**Data excerpt:**
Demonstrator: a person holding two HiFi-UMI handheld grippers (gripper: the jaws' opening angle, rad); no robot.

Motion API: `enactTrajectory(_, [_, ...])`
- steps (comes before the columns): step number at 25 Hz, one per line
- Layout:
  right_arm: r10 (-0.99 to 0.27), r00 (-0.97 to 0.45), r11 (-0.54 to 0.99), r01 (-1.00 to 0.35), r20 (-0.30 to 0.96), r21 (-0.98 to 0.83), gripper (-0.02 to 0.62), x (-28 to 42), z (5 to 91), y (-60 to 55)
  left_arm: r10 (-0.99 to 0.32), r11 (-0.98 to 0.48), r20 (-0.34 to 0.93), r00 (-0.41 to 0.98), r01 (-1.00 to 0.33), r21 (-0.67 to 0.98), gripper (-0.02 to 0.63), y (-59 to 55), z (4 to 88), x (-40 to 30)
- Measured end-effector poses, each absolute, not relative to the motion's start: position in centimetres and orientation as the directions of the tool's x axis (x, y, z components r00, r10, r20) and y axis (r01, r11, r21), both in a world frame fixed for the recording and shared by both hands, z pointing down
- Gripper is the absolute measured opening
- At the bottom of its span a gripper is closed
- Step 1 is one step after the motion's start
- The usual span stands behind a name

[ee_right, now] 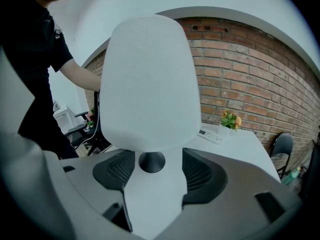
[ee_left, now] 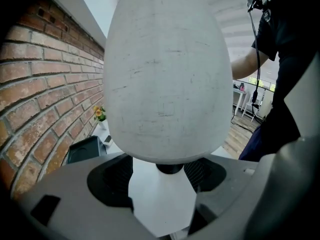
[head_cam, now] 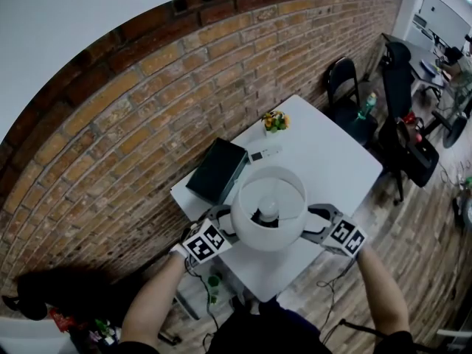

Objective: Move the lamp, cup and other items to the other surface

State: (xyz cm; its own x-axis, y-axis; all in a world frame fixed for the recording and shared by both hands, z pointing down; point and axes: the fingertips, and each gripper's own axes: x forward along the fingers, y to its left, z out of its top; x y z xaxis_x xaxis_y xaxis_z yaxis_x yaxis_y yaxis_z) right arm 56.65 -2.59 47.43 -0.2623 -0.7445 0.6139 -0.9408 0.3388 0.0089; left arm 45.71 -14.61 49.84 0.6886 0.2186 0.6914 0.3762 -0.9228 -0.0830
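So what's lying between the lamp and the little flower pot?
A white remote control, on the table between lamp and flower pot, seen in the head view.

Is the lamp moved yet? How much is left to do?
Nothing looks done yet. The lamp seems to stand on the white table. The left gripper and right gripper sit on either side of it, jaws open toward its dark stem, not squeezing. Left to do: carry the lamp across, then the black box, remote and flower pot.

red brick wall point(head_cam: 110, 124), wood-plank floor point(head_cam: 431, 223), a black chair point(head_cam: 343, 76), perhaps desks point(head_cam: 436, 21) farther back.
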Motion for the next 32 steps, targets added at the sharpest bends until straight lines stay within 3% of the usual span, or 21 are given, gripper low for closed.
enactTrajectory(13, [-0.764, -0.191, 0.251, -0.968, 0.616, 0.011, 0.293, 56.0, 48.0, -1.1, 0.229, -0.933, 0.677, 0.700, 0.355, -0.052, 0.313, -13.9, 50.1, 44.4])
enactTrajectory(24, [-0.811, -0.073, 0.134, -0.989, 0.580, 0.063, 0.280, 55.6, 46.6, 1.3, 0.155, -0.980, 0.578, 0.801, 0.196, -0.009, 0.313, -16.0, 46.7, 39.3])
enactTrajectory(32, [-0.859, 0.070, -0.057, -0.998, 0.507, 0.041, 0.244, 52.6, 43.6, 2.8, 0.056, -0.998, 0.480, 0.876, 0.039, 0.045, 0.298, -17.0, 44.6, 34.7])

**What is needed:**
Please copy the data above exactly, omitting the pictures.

**Task result:**
Demonstrator: a person holding two HiFi-UMI handheld grippers (gripper: the jaws' opening angle, rad); no robot.

Motion API: `enactTrajectory(_, [_, ...])`
- steps (comes before the columns): step number at 25 Hz, one per line
- Layout:
  right_arm: r10 (-0.99 to 0.27), r00 (-0.97 to 0.45), r11 (-0.54 to 0.99), r01 (-1.00 to 0.35), r20 (-0.30 to 0.96), r21 (-0.98 to 0.83), gripper (-0.02 to 0.62), x (-28 to 42), z (5 to 91), y (-60 to 55)
  left_arm: r10 (-0.99 to 0.32), r11 (-0.98 to 0.48), r20 (-0.34 to 0.93), r00 (-0.41 to 0.98), r01 (-1.00 to 0.33), r21 (-0.67 to 0.98), gripper (-0.02 to 0.63), y (-59 to 55), z (4 to 88), x (-40 to 30)
- Measured end-effector poses, each absolute, not relative to the motion's start: position in centimetres and orientation as the directions of the tool's x axis (x, y, z components r00, r10, r20) and y axis (r01, r11, r21), both in a world frame fixed for the recording and shared by both hands, z pointing down
- Gripper is the absolute measured opening
- At the bottom of its span a gripper is closed
- Step 1 is one step after the motion's start
- The usual span stands behind a name

[ee_right, now] 
[ee_left, now] 
[head_cam, now] 

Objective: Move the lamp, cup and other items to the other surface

State: (xyz cm; its own x-axis, y-axis; all in a world frame fixed for the recording and shared by both hands, z pointing down; point and axes: the fingertips, and each gripper's own axes: x forward along the fingers, y to its left, z out of its top; x y z xaxis_x xaxis_y xaxis_z yaxis_x yaxis_y yaxis_z) right arm 56.65 -2.59 47.43 -0.2623 -0.7445 0.6139 -0.9408 0.3388 0.0089; left arm 45.71 -14.61 49.84 0.6886 0.2186 0.6914 0.3762 -0.9228 -0.0830
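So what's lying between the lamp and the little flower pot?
A white remote control, on the table between lamp and flower pot, seen in the head view.

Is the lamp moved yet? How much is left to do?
Nothing looks done yet. The lamp seems to stand on the white table. The left gripper and right gripper sit on either side of it, jaws open toward its dark stem, not squeezing. Left to do: carry the lamp across, then the black box, remote and flower pot.

red brick wall point(head_cam: 110, 124), wood-plank floor point(head_cam: 431, 223), a black chair point(head_cam: 343, 76), perhaps desks point(head_cam: 436, 21) farther back.
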Motion for the next 32 steps, targets added at the sharpest bends until straight lines stay within 3% of the usual span, or 21 are given, gripper low for closed.
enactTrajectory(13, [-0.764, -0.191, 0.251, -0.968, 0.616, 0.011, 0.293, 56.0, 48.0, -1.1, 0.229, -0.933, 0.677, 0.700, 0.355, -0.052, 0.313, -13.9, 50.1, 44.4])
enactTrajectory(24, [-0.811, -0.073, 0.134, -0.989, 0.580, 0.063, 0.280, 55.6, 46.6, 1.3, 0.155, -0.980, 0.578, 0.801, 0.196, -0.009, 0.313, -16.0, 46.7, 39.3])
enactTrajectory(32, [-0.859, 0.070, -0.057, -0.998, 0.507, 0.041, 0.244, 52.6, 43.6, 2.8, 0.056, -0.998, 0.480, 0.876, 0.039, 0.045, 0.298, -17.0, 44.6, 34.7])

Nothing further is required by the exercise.